Below is a listing. Gather each line of it that contains "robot".

(Beginning of DATA FOR REVIEW)

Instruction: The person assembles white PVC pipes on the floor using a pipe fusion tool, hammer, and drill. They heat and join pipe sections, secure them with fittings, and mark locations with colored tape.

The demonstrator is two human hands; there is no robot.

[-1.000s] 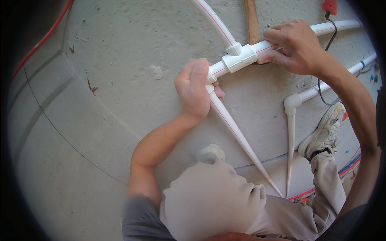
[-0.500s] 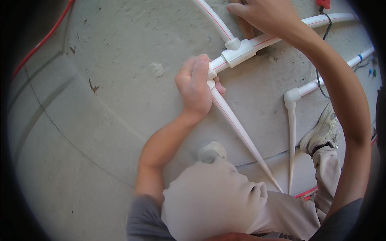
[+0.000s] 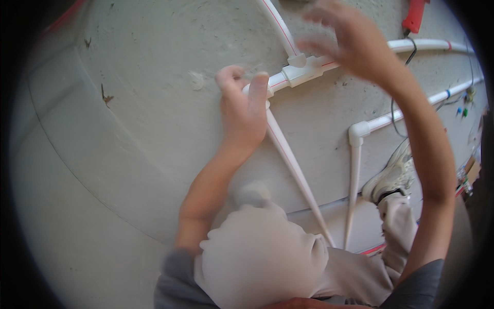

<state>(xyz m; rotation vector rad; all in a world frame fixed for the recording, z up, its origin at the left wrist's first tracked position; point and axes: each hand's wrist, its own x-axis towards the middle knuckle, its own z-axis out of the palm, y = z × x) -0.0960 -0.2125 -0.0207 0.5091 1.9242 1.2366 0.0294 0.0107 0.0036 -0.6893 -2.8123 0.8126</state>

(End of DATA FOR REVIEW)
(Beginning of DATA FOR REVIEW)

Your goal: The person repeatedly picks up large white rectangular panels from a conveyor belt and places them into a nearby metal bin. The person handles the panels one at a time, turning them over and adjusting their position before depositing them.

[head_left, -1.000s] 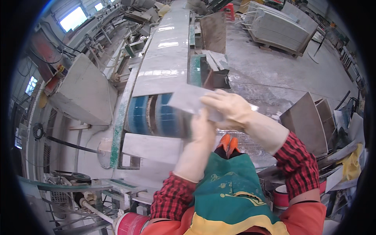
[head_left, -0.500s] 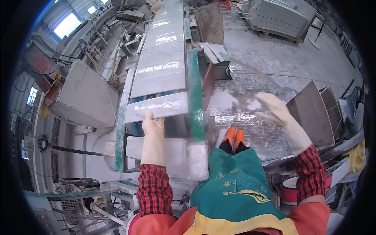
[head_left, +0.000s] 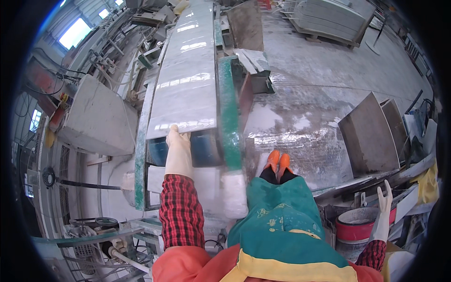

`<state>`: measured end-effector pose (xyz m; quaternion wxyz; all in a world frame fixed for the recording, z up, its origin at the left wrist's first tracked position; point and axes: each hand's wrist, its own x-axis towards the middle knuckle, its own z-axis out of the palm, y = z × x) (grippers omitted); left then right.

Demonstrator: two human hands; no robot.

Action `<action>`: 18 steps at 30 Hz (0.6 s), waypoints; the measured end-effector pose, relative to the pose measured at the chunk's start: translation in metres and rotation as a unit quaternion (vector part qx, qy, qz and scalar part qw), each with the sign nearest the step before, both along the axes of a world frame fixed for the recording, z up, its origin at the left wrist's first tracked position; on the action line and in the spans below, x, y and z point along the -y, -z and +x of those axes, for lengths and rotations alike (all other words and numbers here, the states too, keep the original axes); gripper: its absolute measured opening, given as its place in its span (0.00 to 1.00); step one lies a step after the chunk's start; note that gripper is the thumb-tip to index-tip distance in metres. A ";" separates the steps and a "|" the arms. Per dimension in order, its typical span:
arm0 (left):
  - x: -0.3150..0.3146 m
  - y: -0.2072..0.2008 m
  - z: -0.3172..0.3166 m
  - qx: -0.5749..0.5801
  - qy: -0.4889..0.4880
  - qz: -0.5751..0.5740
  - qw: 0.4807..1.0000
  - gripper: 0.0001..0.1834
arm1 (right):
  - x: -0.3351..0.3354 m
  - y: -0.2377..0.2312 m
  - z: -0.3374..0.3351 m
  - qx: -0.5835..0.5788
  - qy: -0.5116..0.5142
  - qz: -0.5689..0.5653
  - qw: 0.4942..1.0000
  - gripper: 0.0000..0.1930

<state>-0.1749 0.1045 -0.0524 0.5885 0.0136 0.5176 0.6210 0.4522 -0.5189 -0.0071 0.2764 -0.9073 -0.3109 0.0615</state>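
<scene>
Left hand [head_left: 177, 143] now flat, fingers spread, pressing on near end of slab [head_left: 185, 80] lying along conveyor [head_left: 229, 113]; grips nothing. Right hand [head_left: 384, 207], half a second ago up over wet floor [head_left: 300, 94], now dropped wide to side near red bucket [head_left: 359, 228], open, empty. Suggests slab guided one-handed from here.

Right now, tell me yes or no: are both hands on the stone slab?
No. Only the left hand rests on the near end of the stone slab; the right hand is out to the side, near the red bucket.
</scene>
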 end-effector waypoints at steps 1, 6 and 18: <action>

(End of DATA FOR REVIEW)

• [OUTPUT FOR THIS TASK]
The demonstrator is two human hands; there is no robot.
Demonstrator: two human hands; no robot.

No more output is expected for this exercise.